The process for channeling her looked easy enough, but none of the other witches had ever been successful in their attempts. Here I was, repeating their steps when in fact Ciara had already channeled me twice in the span of my learning I was a witch.
“Because she is in all of you, you have to think of her as an extension of yourself and then let her pull you in.”
“Hmm…” wondering why it seemed she had really just transported me somewhere. “Where do I go?” I asked him.
“To your subconscious” he stated plainly.
“Eww, my subconscious is a creepy place.”
“Mine is worse!” he huffed.
I laid myself on the bed and closed my eyes. I searched for her, for that place I’d been in before, but nothing. I laid there, eyes closed, feeling like I was walking through a maze of thoughts. Clearing my mind, from cloaked figures, to memories of my mother crying, it was no wonder I couldn’t find my way to Ciara.
I decided I would go back to the moment I was in front of her the last time. I visualized her face, the porcelain look of it. Her eyes, filled with a mixture of sadness and strength.
Everything became hazy and I lost her face and could only see a thick white fog surrounding me.
“You did right in finding your way to speak to me.” Her voice filled my ears.

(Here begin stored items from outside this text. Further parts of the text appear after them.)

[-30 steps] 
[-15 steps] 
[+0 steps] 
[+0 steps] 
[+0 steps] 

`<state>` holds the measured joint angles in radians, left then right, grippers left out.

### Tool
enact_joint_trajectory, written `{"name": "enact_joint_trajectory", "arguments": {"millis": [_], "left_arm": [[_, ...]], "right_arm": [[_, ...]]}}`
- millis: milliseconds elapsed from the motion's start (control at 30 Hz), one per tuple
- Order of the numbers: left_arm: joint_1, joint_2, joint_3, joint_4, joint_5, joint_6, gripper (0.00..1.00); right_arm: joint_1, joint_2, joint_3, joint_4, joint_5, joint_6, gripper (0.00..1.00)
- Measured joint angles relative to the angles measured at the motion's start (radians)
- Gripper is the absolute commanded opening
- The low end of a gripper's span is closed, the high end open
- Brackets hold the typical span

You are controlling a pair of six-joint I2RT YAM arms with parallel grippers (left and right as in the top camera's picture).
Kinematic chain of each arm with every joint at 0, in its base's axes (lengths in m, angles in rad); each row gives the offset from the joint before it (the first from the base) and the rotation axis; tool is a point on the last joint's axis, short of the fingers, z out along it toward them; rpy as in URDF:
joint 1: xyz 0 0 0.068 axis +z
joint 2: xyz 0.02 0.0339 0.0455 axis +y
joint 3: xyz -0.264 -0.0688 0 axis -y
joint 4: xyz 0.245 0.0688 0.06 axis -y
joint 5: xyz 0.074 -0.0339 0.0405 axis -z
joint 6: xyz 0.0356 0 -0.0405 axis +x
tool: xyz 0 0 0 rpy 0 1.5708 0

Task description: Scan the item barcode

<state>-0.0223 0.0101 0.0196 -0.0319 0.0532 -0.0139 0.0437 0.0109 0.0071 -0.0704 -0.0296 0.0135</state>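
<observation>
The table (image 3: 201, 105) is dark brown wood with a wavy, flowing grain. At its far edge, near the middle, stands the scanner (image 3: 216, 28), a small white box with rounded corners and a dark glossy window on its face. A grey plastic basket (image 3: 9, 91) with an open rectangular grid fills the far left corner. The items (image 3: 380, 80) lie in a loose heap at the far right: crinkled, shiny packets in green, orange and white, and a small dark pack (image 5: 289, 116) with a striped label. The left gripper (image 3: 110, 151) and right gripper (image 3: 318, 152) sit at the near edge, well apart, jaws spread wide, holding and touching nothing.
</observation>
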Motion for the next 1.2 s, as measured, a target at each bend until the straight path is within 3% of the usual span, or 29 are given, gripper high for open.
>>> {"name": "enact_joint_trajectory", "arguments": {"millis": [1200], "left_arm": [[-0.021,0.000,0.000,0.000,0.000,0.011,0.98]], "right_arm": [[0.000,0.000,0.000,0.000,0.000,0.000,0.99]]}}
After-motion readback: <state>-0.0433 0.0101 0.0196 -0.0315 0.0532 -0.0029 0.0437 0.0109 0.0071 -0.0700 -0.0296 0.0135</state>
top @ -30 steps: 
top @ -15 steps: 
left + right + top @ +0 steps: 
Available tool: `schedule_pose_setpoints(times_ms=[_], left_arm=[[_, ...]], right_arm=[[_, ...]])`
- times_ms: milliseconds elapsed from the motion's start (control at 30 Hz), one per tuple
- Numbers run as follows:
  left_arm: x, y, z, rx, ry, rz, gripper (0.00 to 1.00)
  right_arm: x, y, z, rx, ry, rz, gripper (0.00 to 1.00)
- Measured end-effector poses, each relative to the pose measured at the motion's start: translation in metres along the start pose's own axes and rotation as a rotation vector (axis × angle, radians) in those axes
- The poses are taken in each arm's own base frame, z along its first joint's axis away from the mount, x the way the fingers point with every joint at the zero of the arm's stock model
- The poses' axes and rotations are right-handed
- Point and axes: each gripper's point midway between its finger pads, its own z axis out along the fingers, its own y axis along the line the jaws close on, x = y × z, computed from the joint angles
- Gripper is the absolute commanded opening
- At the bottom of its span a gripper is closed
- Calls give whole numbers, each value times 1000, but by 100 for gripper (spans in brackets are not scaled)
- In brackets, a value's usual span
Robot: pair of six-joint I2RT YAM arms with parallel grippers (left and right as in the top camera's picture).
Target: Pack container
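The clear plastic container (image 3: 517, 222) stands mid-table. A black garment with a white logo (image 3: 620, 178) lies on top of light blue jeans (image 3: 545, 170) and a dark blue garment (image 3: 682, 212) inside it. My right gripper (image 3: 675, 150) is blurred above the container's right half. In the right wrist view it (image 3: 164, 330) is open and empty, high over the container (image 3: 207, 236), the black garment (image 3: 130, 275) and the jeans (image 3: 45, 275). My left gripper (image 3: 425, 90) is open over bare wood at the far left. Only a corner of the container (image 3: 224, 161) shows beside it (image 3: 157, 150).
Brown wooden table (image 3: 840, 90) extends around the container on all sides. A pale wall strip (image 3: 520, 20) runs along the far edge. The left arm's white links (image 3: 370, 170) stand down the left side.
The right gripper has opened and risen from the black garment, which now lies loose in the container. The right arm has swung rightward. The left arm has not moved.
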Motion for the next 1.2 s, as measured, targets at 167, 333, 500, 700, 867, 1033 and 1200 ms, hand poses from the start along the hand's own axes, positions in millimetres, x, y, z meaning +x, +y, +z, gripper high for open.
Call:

The haze moved, cleared in front of me, and it became apparent that I was in that place I’d been before. I was in my subconscious.
“I’m afraid, Ciara.” I admitted whole heartedly.
“Then we are in trouble.” She sighed, “You can never be afraid to do what must be done, but maybe it is fear of something that, deep down, you know will not solve the current problem.”
“We have to do a coven spell, but Augusta has been seduced by Kalvati.”
“Yes, I know.”
“So you know then that we are trying to figure out a way to transfer Augusta’s magic to Perri.”
“There is only one way to fix the current state of affairs.” She looked away, as if upset I hadn’t figured everything out yet.
“Will you help us?” I asked her plainly.
She snapped her head towards me, her body stiffened by the response. “Dear child, I help you with everything you do. I am a part of you, your magic and your strength.”
To this I had only one internal reaction, the deep feeling of being utterly alone. Fine, she is always with us, but I don’t feel a part of her when I can’t fix something.
“I will always be with you, and maybe, when you find the path that you are supposed to take, you will realize the answer is in our connection.” She reached out and placed her palm on my cheek in a very soft and loving manner. Very much like my mother use to when I was sad.
Finally, my eyes met hers, and I caught the change, as if the cold drop in temperature caused them to change. They were violet with sparkling flecks of glowing amber.
“The truth is never as we believe, Celia my love, where the heart has claimed a truth, reality finds a sad lie to taint it. Your mother, tried to protect you, as I did my own child, but the lie she held will haunt you in the end, and it is a sadness I too will be burdened with when the path is chosen.”
“What does that mean, Ciara?” I asked, seeing her shed a single tear. I watched as it slid down her cheek and left her face. It was in the falling of the tear that the haze returned and I could feel I was awakening from the dream like state.
Dmitri grasped my hand and squeezed it as I opened my eyes. “Are you okay?”
I shook my head, yes, but in truth I was shaken by what she had said to me. How truths are tainted with sad lies.
“I need to find out what my mother was lying about.” I said, sitting up.
“What do you mean?”
“Dmitri, Ciara made it clear that there is only one way to fix the problem with Kalvati, and that she is already helping us the only way she can, by giving us her magical strength.”
“How does finding out about your mother’s past help defeat Kalvati and get Augusta back?”
“Because I feel, very strongly, that her lie is the key to defeating him.”
Dmitri shifted positions on the bed, his body facing the entrance way, just as it opened. Kyle came in, walking to the edge of my bed.